## Exercise description
An exact copy of the lines from the top of the data through the line with "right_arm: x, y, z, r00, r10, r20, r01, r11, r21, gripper" is what you should give, with no pictures in it.

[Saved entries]
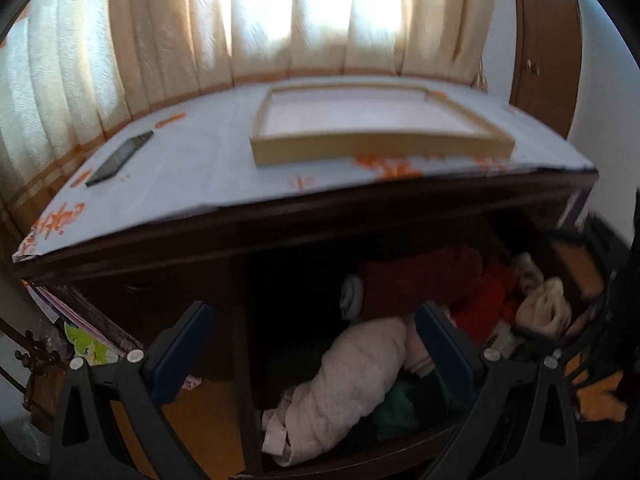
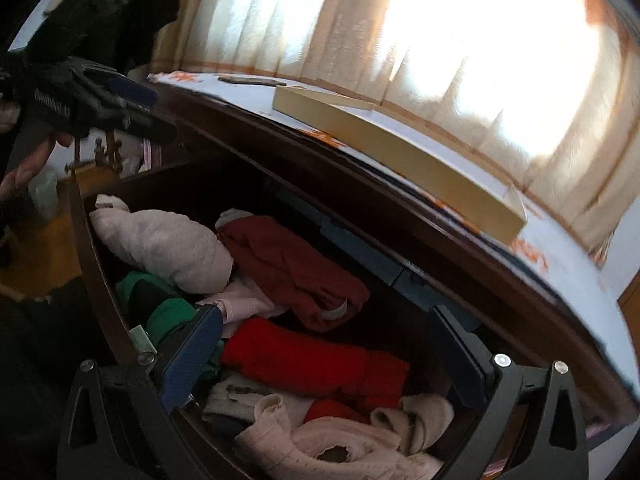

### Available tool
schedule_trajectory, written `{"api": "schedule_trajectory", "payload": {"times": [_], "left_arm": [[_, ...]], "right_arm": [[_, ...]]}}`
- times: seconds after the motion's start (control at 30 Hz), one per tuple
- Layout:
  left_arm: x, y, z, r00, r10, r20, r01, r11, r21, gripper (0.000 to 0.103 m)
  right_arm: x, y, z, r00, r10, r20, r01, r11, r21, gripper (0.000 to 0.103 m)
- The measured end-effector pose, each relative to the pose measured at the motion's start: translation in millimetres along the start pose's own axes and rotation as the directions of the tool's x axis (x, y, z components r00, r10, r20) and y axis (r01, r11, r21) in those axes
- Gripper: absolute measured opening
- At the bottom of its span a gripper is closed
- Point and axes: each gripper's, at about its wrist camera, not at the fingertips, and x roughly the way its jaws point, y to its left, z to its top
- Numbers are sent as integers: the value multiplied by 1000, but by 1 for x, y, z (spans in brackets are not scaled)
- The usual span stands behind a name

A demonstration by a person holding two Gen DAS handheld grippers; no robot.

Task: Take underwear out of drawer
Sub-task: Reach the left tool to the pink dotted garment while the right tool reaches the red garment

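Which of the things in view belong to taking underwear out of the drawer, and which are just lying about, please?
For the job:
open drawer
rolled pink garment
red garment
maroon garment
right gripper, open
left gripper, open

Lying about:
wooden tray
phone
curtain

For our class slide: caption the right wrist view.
Open right claw poised over red garment in the open drawer.

Drawer (image 2: 86,240): pulled out below the dresser top (image 1: 208,176); you hover over it
In the drawer: rolled underwear (image 2: 168,246) at your left end; folded garment (image 2: 292,264) just right of it, toward the back; another roll (image 2: 316,360) nearer you
On the top: tray (image 1: 360,148) right of the phone (image 1: 120,158); curtain (image 1: 248,12) behind
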Motion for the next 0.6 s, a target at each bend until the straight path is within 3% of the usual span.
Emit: {"api": "schedule_trajectory", "payload": {"times": [0.3,0.6], "left_arm": [[25,-10,-15,994,-42,-97,48,997,63,103],[42,-15,-27,984,-80,-156,96,991,96,103]], "right_arm": [[20,-11,23,995,90,-45,-89,996,29,102],[48,4,38,983,139,-119,-143,989,-22,102]]}}
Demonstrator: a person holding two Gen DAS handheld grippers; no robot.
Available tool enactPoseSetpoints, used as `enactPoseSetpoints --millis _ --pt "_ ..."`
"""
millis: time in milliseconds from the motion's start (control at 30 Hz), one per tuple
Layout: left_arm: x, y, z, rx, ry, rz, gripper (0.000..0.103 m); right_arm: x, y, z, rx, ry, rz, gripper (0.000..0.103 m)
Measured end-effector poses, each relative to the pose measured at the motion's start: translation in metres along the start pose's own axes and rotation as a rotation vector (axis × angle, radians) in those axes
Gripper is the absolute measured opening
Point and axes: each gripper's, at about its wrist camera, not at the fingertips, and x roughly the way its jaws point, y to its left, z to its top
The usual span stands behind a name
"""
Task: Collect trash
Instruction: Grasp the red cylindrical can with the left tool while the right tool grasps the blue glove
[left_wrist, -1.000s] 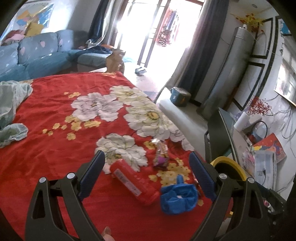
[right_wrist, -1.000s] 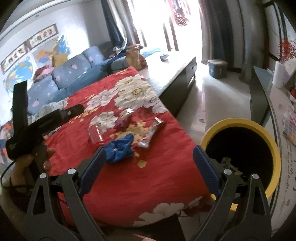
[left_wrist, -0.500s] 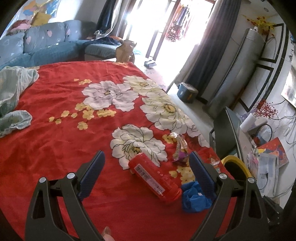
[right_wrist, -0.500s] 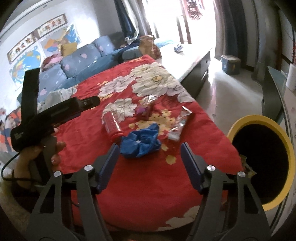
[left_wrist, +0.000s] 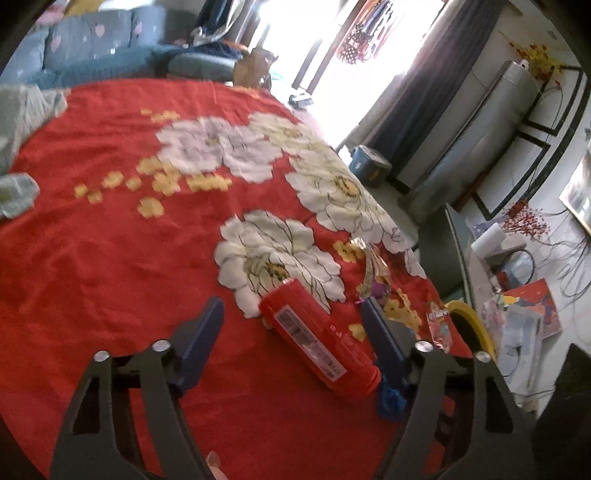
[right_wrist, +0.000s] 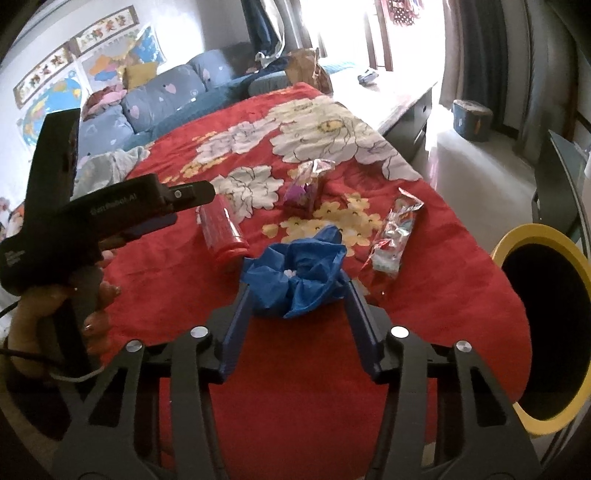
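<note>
Trash is shown on a red floral bedspread (right_wrist: 303, 387). The right gripper (right_wrist: 299, 295) is seen at lower centre, its fingers closing around a crumpled blue bag (right_wrist: 295, 277), not yet clamped. In the left wrist view, the left gripper (left_wrist: 291, 325) is closing about a red bottle (left_wrist: 317, 343), with gaps visible on both sides. 2 wrappers (right_wrist: 395, 236) (right_wrist: 306, 184) lie beyond. A yellow-rimmed bin (right_wrist: 535, 236) stands at right. Likely risks: the slack bag may be pinched together with bedspread fabric; the round bottle may roll out.
</note>
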Motion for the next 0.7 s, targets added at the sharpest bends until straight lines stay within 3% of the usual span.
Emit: enactPoseSetpoints --millis 267,400,700 --pt "0.022 -0.002 -0.012 -0.048 0.076 -0.056 0.052 0.006 0.004 -0.006 -0.032 0.021 0.017 0.008" --pt "0.026 -0.006 -0.015 -0.046 0.085 -0.061 0.051 0.001 0.005 -0.007 -0.045 0.025 0.036 0.003" --pt "0.030 -0.004 -0.016 -0.074 0.097 -0.083 0.048 -0.015 0.008 -0.013 -0.076 0.029 0.065 0.001"
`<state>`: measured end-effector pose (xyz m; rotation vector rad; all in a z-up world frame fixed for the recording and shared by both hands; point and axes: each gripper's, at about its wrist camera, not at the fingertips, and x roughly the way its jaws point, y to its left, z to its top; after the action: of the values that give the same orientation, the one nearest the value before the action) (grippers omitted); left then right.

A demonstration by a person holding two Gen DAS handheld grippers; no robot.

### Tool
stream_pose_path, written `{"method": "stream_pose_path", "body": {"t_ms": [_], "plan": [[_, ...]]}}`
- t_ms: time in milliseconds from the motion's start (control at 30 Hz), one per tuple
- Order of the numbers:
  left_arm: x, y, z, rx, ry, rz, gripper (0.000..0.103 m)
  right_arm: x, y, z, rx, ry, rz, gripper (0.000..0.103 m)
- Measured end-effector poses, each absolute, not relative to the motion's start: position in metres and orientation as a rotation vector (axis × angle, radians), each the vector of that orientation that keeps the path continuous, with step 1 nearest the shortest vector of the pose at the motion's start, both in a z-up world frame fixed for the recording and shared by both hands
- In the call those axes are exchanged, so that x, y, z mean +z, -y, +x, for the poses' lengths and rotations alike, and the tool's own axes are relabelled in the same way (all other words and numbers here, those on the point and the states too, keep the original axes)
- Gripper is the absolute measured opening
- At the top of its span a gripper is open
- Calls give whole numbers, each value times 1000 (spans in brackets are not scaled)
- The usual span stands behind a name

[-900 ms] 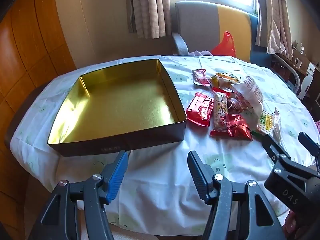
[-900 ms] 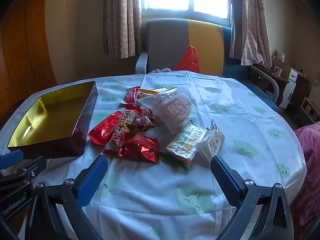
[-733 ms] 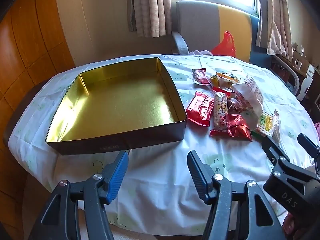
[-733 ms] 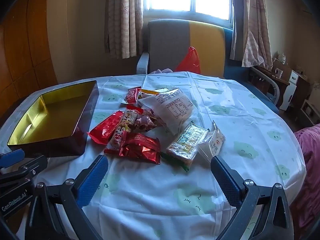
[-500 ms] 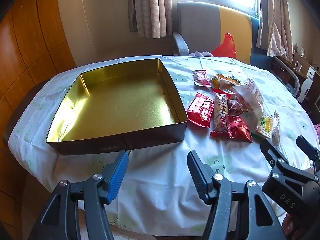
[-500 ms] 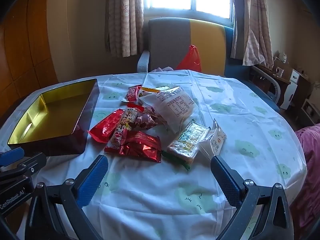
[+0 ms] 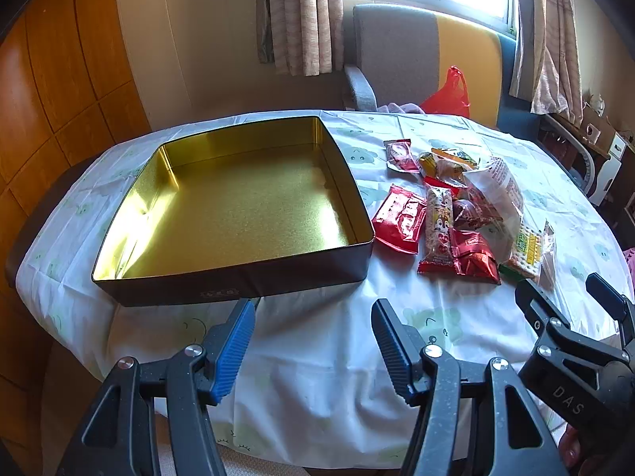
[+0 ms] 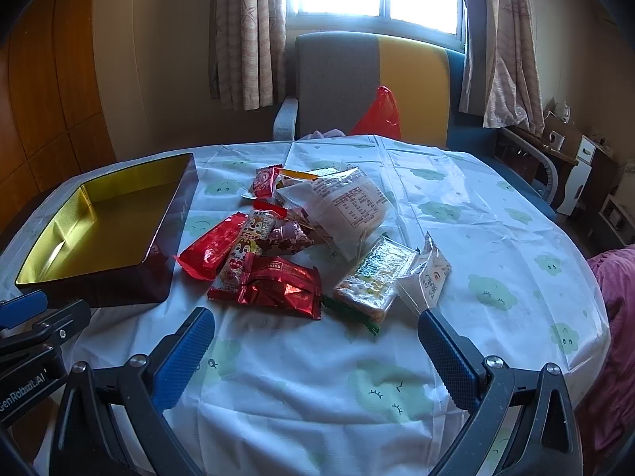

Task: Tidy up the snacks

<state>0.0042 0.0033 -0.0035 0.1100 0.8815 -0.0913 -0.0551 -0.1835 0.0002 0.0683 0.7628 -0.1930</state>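
Barely any shift — both grippers' jaws apart before snacks (image 8: 285, 246), tin (image 7: 238, 285).

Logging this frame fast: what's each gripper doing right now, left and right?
Left gripper: open, holding nothing, hovering over the tablecloth just short of the gold tin.
Right gripper: open wide, holding nothing, just short of the snack pile.

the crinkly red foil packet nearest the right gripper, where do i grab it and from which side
Judging by its pose, take the red foil packet by its near long edge, coming from above with the right gripper. It lies flat on the tablecloth, its far left corner is tucked under the squirrel bar, and the near edge is free.
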Motion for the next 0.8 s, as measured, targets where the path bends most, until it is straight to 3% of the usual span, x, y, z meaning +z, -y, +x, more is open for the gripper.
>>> {"method": "stream_pose_path", "body": {"t_ms": [800], "plan": [[-4,-4,4,-90,-881,108,62,-2,185,-55,-190,-773,78,103]]}}
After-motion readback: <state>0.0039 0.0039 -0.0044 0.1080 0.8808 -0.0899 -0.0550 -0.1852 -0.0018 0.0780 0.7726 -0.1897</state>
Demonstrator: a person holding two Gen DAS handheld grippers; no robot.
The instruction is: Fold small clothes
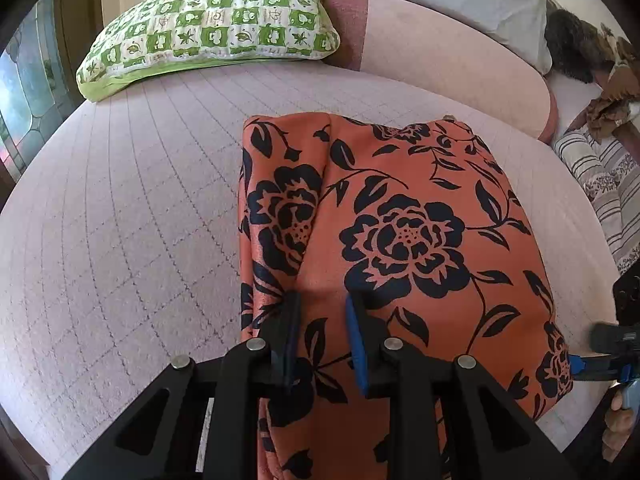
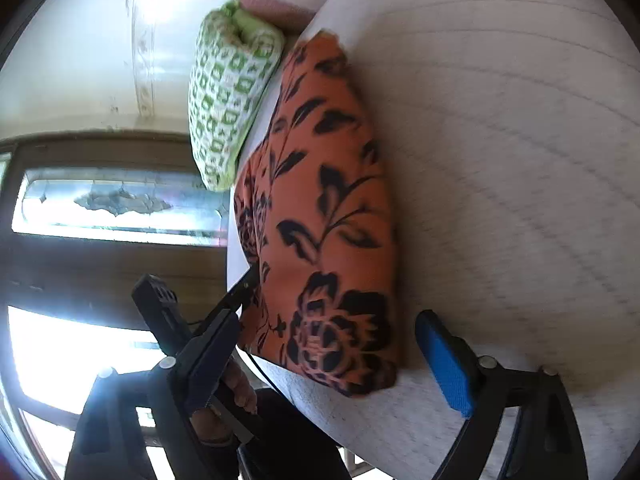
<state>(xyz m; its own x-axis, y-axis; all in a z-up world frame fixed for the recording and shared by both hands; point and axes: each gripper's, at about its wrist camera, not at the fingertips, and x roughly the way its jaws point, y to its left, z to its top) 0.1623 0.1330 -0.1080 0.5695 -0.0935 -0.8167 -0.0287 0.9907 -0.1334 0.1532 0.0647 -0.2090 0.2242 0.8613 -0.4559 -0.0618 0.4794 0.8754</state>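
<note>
An orange garment with black flowers (image 1: 400, 220) lies folded into a rough rectangle on the pink quilted bed (image 1: 140, 220). My left gripper (image 1: 323, 312) points down onto its near left part. Its fingers stand a little apart, with flat cloth showing between them and nothing pinched. At the garment's near right corner, my right gripper (image 1: 580, 364) comes in from the side. In the right wrist view, the right gripper (image 2: 328, 356) is open wide and the garment's corner (image 2: 352, 360) lies between its fingers, clear of the blue pad (image 2: 444, 364). The left gripper (image 2: 244, 284) rests at the cloth's far edge.
A green and white patterned pillow (image 1: 208, 28) lies at the head of the bed beside a pink bolster (image 1: 440, 52). Striped cloths (image 1: 600, 184) and a dark furry heap (image 1: 572, 48) lie at the right. A glazed door (image 2: 120, 204) stands beyond the bed's edge.
</note>
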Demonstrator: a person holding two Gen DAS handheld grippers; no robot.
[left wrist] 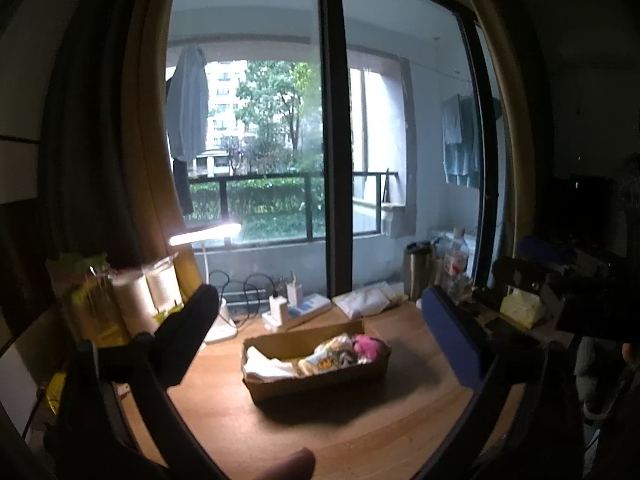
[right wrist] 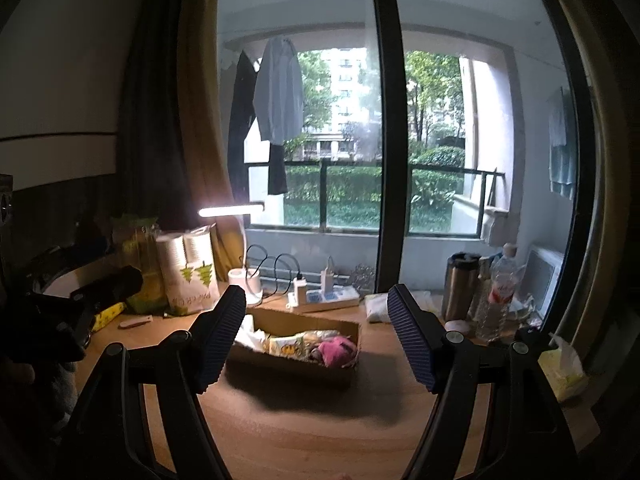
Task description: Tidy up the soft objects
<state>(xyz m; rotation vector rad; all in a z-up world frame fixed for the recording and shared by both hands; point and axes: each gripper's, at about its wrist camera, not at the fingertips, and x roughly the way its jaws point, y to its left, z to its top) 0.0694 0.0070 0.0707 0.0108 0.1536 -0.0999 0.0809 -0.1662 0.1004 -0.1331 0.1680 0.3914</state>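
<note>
A shallow cardboard box (left wrist: 320,380) (right wrist: 296,364) sits on the wooden desk (left wrist: 320,432) (right wrist: 320,432). It holds soft items: a white cloth (left wrist: 266,366) (right wrist: 248,334) at the left, a yellow patterned piece (left wrist: 320,360) (right wrist: 286,346) in the middle and a pink fluffy item (left wrist: 368,345) (right wrist: 338,350) at the right. My left gripper (left wrist: 320,332) is open and empty, raised in front of the box. My right gripper (right wrist: 316,336) is open and empty, also raised short of the box.
A lit desk lamp (right wrist: 230,211), paper rolls (right wrist: 188,276), a power strip with chargers (right wrist: 324,298), a steel tumbler (right wrist: 460,284), a plastic bottle (right wrist: 500,292) and a tissue pack (left wrist: 520,308) line the desk's back and sides. A folded white cloth (left wrist: 366,302) lies behind the box.
</note>
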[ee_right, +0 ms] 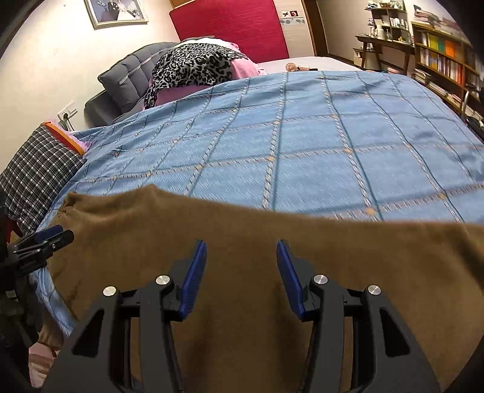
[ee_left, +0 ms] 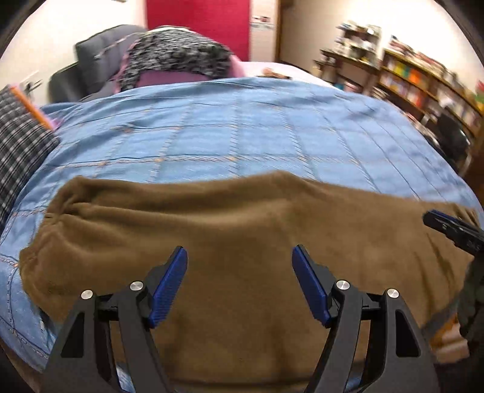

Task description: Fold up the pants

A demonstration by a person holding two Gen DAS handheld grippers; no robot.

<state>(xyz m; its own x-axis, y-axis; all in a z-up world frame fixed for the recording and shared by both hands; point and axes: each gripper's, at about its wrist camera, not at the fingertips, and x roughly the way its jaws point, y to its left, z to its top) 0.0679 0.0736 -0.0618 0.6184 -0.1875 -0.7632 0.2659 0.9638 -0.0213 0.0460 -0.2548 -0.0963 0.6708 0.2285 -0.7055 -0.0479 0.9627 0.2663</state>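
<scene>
The brown pants point(ee_left: 242, 241) lie spread across the near edge of the bed, a soft, fleecy cloth in a long flat band; the far edge runs in a gentle wave, and creases gather toward the left end, where the fabric bunches; under them is a blue checked bedspread point(ee_right: 302, 136) with thin orange and dark lines. The left gripper point(ee_left: 239, 266) hangs over the pants with its blue pads well apart and nothing between them; the right gripper point(ee_right: 242, 260) does likewise, its jaws parted somewhat less, gripping nothing. A plaid cushion point(ee_right: 36, 169) sits at the left of the bed; a leopard-print cloth point(ee_right: 193, 66) lies by the red headboard point(ee_right: 230, 27); bookshelves point(ee_right: 444, 60) stand to the right.
</scene>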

## Exercise output
### Available tool
schedule_trajectory, written `{"api": "schedule_trajectory", "payload": {"times": [_], "left_arm": [[_, ...]], "right_arm": [[_, ...]]}}`
- times: seconds after the motion's start (control at 30 Hz), one per tuple
- Layout:
  left_arm: x, y, z, r00, r10, r20, r01, r11, r21, gripper (0.000 to 0.103 m)
  right_arm: x, y, z, r00, r10, r20, r01, r11, r21, gripper (0.000 to 0.103 m)

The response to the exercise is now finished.